# Your task:
Starting at the line that has "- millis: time" and stopping after the line that has "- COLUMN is", reproduce the listing below exactly; omit everything else.

# Given information:

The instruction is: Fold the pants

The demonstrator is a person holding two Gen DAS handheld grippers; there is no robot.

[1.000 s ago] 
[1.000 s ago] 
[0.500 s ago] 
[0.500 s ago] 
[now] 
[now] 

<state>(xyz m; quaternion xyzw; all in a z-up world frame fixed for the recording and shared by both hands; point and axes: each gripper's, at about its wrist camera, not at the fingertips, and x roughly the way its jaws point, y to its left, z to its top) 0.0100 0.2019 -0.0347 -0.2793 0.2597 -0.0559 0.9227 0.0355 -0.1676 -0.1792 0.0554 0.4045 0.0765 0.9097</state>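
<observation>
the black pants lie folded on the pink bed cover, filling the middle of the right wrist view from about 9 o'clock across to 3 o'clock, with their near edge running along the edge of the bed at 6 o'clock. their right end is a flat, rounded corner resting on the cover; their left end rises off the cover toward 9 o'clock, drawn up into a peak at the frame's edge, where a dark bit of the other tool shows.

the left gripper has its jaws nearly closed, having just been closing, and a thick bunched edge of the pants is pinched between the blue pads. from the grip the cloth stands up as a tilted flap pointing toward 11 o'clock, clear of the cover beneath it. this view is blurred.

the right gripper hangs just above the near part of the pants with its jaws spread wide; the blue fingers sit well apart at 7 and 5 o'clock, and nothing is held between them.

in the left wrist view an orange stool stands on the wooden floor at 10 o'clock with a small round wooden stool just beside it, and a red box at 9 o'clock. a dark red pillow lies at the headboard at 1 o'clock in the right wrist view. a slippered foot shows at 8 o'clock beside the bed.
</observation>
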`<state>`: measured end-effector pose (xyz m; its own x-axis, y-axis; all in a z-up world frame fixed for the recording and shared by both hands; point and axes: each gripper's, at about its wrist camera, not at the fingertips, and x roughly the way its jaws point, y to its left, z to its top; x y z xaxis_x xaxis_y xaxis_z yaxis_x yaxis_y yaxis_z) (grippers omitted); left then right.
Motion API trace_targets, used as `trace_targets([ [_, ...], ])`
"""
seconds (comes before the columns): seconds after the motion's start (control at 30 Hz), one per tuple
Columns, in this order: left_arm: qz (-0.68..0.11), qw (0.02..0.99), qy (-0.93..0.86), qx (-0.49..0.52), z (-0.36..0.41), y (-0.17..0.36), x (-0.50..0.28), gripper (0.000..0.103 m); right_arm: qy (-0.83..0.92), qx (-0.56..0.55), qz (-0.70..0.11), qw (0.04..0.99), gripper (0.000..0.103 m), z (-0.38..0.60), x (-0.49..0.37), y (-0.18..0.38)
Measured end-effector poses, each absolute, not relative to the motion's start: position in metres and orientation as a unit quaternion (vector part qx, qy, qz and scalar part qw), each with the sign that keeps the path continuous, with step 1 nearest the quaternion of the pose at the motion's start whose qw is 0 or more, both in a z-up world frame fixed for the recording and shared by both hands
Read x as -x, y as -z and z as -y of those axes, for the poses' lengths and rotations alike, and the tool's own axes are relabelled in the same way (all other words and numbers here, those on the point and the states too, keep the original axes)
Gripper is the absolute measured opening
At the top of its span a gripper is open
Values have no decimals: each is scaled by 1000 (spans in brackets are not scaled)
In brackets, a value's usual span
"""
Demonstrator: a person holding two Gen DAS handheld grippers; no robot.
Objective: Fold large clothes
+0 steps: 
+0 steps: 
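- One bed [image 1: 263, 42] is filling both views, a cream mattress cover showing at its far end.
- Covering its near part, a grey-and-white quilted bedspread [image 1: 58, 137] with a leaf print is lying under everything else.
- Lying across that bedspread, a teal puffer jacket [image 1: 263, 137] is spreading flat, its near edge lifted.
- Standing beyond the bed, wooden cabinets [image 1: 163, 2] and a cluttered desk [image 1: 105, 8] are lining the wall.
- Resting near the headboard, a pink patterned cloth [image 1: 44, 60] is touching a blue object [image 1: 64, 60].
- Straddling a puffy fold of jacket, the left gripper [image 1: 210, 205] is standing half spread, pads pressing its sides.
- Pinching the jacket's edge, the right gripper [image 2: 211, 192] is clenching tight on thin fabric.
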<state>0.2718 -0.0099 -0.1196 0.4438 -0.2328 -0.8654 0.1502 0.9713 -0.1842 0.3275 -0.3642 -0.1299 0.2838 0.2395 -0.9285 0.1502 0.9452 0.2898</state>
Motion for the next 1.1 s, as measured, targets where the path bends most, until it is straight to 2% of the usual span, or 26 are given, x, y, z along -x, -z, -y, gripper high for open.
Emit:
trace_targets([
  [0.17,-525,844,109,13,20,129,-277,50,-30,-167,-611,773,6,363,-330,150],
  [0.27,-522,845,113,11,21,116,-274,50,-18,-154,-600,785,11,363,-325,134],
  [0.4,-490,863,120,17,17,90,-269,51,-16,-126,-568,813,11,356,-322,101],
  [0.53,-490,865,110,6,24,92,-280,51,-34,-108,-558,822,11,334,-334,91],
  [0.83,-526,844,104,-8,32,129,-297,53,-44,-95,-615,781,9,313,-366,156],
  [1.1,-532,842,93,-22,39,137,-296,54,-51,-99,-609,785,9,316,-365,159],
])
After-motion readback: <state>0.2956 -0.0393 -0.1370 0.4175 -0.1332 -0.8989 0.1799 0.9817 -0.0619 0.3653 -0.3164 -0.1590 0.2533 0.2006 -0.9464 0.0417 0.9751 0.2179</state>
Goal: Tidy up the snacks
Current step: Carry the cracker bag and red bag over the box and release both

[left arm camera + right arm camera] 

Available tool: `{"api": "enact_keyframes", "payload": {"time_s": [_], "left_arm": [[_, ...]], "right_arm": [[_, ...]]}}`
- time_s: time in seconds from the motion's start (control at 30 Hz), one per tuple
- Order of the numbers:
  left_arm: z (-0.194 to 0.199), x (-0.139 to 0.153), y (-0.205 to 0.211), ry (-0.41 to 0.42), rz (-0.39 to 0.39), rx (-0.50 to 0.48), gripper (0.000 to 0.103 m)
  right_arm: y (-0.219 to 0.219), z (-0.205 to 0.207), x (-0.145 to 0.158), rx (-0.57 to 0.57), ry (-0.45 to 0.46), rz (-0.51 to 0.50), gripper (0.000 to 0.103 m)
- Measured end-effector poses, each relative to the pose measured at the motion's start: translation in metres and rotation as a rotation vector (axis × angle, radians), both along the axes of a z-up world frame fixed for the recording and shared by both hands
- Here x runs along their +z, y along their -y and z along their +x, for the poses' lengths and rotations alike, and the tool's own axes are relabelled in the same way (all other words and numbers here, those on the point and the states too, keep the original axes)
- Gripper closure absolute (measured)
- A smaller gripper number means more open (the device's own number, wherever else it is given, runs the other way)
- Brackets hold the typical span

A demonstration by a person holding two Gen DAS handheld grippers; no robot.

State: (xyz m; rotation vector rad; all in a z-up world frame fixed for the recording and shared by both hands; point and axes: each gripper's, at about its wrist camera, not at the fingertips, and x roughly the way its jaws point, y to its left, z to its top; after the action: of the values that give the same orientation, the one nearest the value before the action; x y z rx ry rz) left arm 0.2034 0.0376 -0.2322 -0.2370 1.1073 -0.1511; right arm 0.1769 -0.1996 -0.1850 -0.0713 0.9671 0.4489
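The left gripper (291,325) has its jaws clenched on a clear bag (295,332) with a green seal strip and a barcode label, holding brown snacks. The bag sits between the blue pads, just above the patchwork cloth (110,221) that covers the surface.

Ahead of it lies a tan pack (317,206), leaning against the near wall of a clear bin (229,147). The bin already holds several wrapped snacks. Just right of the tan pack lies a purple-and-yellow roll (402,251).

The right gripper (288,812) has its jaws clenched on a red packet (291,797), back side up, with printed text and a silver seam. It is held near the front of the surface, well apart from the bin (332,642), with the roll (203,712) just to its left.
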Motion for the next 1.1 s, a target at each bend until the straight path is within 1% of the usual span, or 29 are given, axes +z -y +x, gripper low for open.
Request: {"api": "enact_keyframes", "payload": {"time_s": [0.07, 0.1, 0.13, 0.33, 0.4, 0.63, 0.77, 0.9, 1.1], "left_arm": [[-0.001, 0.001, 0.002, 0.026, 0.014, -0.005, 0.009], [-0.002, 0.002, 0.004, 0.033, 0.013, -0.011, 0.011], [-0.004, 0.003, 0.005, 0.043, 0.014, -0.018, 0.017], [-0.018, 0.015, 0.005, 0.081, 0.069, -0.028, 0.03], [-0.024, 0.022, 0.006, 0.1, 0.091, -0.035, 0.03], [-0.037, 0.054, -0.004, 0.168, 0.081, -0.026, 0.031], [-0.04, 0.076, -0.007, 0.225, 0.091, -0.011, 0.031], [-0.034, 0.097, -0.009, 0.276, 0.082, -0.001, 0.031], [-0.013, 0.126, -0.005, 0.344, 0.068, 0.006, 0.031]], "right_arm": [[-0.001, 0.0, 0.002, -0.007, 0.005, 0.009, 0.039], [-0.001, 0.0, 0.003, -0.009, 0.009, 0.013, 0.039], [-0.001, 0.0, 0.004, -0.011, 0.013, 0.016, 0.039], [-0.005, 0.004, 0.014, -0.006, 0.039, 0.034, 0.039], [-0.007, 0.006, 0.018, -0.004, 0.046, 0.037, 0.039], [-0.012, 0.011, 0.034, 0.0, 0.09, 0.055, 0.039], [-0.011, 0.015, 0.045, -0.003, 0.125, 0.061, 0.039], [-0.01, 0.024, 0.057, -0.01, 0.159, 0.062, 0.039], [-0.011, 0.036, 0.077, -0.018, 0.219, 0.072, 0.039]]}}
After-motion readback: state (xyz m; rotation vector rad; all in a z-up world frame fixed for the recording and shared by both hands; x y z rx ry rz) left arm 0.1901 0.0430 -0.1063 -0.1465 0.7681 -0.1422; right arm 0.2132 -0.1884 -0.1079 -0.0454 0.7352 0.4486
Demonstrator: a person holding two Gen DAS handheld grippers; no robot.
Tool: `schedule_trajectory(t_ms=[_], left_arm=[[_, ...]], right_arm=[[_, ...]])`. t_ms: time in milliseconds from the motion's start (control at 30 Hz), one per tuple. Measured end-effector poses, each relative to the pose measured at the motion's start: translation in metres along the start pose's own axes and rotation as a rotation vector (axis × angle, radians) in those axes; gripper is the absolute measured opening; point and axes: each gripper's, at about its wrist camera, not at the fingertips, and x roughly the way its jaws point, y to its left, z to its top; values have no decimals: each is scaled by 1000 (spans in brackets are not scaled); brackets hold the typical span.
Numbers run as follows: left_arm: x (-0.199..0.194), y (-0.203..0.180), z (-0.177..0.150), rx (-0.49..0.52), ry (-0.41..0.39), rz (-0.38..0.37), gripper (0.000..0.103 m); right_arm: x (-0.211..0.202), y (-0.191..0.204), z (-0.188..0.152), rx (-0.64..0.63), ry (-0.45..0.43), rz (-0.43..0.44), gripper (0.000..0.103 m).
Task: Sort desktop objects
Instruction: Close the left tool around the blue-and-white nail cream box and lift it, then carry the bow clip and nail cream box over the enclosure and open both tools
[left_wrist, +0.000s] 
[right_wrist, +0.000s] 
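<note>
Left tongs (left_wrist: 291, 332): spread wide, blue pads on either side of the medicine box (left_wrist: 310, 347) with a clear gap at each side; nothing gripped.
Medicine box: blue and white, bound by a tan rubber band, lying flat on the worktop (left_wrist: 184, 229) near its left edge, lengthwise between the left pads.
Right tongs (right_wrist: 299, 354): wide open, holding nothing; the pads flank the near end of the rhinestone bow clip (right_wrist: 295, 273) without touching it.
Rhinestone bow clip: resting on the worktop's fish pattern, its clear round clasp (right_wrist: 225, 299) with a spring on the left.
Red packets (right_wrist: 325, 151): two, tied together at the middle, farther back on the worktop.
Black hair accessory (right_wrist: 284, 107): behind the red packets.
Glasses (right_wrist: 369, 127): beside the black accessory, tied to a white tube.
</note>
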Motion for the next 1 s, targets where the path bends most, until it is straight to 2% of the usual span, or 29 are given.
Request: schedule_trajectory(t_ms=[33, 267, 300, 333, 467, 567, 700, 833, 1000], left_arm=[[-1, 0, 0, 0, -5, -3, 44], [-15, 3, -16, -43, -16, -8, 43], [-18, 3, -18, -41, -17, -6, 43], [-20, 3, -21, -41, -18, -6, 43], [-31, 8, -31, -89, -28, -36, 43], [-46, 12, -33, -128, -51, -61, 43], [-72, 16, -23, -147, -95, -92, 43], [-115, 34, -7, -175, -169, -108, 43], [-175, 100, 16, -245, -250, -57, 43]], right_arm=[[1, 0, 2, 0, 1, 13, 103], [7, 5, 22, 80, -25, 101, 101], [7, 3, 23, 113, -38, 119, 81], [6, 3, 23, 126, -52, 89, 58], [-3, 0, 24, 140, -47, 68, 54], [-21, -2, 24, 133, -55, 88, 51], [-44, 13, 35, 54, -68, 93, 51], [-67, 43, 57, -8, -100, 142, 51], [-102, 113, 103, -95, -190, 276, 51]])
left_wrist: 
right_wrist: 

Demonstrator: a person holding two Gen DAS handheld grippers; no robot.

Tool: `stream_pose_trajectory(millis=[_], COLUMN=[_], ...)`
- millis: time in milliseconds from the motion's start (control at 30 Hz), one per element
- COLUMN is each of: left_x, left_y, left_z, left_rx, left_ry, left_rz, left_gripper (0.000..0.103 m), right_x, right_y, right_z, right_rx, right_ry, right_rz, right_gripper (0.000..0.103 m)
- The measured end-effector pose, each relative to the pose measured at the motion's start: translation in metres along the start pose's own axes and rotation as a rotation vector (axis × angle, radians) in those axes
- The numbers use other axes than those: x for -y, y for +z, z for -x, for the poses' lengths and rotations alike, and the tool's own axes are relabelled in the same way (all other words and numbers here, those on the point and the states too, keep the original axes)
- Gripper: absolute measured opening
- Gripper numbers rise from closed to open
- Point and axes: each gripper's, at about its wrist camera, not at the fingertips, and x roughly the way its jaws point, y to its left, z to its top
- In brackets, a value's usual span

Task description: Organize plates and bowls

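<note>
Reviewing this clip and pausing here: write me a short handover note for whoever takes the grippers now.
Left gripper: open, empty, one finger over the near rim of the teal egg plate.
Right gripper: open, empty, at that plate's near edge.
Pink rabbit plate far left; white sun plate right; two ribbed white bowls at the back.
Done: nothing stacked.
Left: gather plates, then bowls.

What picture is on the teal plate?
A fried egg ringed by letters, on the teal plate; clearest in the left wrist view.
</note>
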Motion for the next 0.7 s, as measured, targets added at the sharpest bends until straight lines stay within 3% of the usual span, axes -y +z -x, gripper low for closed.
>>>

# Answer for the task:
- millis: time in milliseconds from the motion's start (control at 30 Hz), one per element
- COLUMN is each of: left_x, left_y, left_z, left_rx, left_ry, left_rz, left_gripper (0.000..0.103 m), right_x, right_y, right_z, right_rx, right_ry, right_rz, right_gripper (0.000..0.103 m)

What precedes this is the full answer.